We the public will never know the reasons why an event runs like a top instead of sputters and coughs its way to a conclusion.
A flawed event means volunteers will be singled out for their perceived incompetence- and not their actual ability to pull off an unpaid miracle-in view of the obstacles in their way.
The hours of volunteerism are long, and they typically start long before the event at the organizational stage. Volunteers meet early and devise a plan to ensure their event runs smooth as glass.
Volunteers iron out a game plan to counteract every “what-if” scenario that may arise during their event.
There are rarely enough volunteers to cover every potential disaster, so a crew of volunteers usually hopes for the best and rides out the storm with all hands on deck-even when there aren’t enough hands on deck.
MSCC attends many car shows during the course of a summer and we are well aware of the task each group faces when it comes to a successful show.
The volunteers behind a successful car show are involved in every phase of the event. They are the men and women who register the vehicles when their owners attend the show, but few people know the show actually begins many months before the registration process.
There are plenty of meetings where volunteers discuss the process behind a car show. They devote their free time to nailing down the price, scope, and mechanics behind the show. Volunteers take care of every detail behind a show and hope the day in question is not left to the will of the angry weather gods.
A successful show gambles heavily on the weather, but a good show also has a rainy day plan-complete with volunteers.
Food is a big question at a successful show. Some shows have resorted to commercial food trucks while others have an army of volunteers who flip burgers for a day and take no credit for their unpaid tasks slaving over a hot BBQ.

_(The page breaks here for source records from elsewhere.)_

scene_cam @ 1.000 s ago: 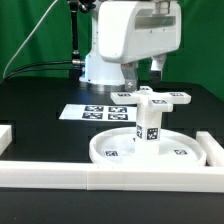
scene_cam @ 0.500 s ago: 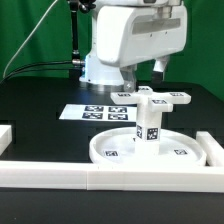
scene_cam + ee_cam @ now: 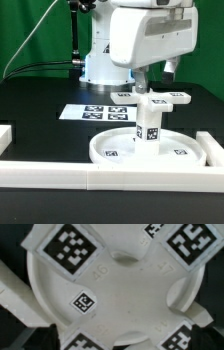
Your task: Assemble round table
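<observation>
Hovering over the cross-shaped foot (image 3: 152, 99) atop the leg (image 3: 147, 127), the gripper (image 3: 153, 71) (finger spacing can't be told).

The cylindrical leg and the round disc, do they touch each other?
Touching. The exterior view shows the leg standing upright in the disc, its base on the floor, no gap visible.

The black table (image 3: 40, 115) carries the marker board (image 3: 95, 112) near its middle, the round disc (image 3: 118, 148) toward the front edge, and white border rails (image 3: 110, 178) along that edge
</observation>
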Available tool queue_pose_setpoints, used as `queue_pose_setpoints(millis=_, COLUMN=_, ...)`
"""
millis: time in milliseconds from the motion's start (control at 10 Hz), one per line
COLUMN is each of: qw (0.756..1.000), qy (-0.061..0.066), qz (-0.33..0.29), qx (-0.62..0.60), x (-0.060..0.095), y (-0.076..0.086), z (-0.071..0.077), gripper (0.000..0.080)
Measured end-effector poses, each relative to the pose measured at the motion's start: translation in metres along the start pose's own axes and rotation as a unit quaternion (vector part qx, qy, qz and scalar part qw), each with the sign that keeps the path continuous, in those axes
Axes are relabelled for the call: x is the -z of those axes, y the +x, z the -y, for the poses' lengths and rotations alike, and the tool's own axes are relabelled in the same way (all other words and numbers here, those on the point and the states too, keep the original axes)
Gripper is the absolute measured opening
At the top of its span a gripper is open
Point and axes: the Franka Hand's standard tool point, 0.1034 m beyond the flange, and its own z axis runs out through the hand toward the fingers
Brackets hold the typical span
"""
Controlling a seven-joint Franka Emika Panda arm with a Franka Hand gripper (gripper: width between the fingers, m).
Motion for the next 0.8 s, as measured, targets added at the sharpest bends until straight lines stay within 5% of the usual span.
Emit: queue_pose_setpoints(millis=800, qw=1.000, qy=0.004, qz=0.007, qx=-0.009, x=-0.0116, y=-0.0100, z=-0.0055, gripper=0.0648)
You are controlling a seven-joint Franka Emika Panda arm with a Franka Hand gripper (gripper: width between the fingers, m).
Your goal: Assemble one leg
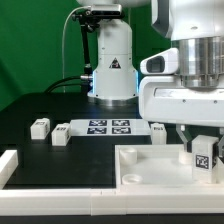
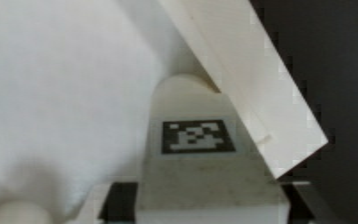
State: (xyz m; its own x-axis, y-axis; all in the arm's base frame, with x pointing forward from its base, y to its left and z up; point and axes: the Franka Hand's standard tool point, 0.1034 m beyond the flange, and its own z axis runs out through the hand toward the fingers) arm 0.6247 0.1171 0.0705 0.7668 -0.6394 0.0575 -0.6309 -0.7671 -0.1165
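Nearest, the large white tray-like piece is lying on the table with the tagged leg standing over its corner, clenched between the fingers of the gripper, which is reaching straight down from the arm above, three loose legs sitting beyond by the marker board.

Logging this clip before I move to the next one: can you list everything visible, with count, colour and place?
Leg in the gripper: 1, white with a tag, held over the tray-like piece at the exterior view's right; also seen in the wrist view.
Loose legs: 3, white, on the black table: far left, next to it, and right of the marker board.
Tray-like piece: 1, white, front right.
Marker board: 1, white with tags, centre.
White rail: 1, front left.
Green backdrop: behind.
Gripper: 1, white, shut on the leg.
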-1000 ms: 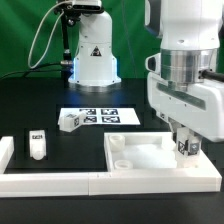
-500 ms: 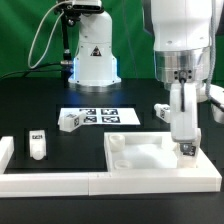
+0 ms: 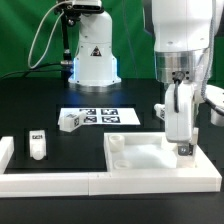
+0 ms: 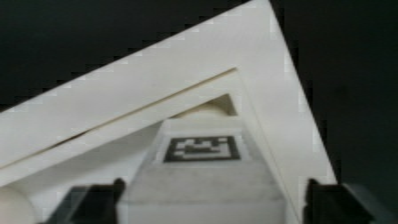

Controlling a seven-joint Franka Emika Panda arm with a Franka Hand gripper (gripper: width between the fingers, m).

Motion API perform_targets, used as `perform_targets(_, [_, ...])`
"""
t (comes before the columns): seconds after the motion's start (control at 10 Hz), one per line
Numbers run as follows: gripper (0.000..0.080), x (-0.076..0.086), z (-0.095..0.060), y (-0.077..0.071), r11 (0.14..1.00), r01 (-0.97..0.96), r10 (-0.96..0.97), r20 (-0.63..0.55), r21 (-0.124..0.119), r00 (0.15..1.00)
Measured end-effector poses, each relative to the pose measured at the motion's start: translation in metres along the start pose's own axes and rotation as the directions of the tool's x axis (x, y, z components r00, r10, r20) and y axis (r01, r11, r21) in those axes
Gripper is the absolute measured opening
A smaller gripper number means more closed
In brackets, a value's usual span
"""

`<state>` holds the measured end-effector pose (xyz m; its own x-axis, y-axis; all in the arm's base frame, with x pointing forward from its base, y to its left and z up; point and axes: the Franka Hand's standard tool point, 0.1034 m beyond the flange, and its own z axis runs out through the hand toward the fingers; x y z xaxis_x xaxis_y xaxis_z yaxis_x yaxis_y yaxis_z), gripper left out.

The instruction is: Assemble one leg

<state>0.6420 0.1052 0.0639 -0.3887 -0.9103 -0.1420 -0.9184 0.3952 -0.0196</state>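
Observation:
My gripper (image 3: 184, 149) is shut on a small white leg (image 3: 185, 151) with a black-and-white tag. It holds the leg upright over the corner of the large white slab (image 3: 140, 160) at the exterior view's right. In the wrist view the leg (image 4: 201, 165) fills the space between my two dark fingers (image 4: 98, 203), tag facing the camera, with my gripper (image 4: 210, 206) closed on its sides. The slab's corner (image 4: 125, 90) lies behind it. I cannot tell whether the leg touches the slab.
Loose legs stand at the exterior view's left (image 3: 37, 144), beside the marker board (image 3: 70, 122) and behind my gripper (image 3: 160, 110). The marker board (image 3: 105, 116) lies mid-table. A white wall (image 3: 50, 183) runs along the front edge. The robot base (image 3: 92, 55) stands at the back.
The wrist has turned from broadside to edge-on over the slab's corner while holding the leg. In the last half second it barely moved.

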Motion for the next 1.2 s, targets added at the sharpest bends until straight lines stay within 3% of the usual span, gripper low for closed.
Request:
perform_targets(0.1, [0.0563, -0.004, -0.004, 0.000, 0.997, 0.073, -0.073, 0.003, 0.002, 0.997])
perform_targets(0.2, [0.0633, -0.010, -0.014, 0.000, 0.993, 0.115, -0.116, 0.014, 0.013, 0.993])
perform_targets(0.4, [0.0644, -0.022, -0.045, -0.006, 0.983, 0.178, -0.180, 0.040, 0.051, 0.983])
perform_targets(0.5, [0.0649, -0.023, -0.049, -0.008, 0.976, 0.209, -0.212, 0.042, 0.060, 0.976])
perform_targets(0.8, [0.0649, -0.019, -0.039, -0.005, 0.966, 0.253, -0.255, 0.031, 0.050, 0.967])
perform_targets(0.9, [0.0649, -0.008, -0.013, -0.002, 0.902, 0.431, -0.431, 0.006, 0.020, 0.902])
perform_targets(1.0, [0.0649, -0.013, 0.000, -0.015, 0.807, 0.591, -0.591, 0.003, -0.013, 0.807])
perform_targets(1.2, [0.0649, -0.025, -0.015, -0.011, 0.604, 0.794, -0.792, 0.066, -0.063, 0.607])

The volunteers are able to smile through the smoke and put in long hours for free at car shows. We know them by their ability to stay friendly, despite the enormous burden of heat and crowds during the car show.
We at MSCC enjoy the camaraderie found at car shows. The car show people are typically community-oriented, outgoing, and friendly by nature, despite the demands of a long day that starts very early at a car show.
Car shows are based on volunteers and we owe a debt of gratitude to them because they are the heart and soul behind every successful show. In short, they are typical volunteers and no event could even take place without them.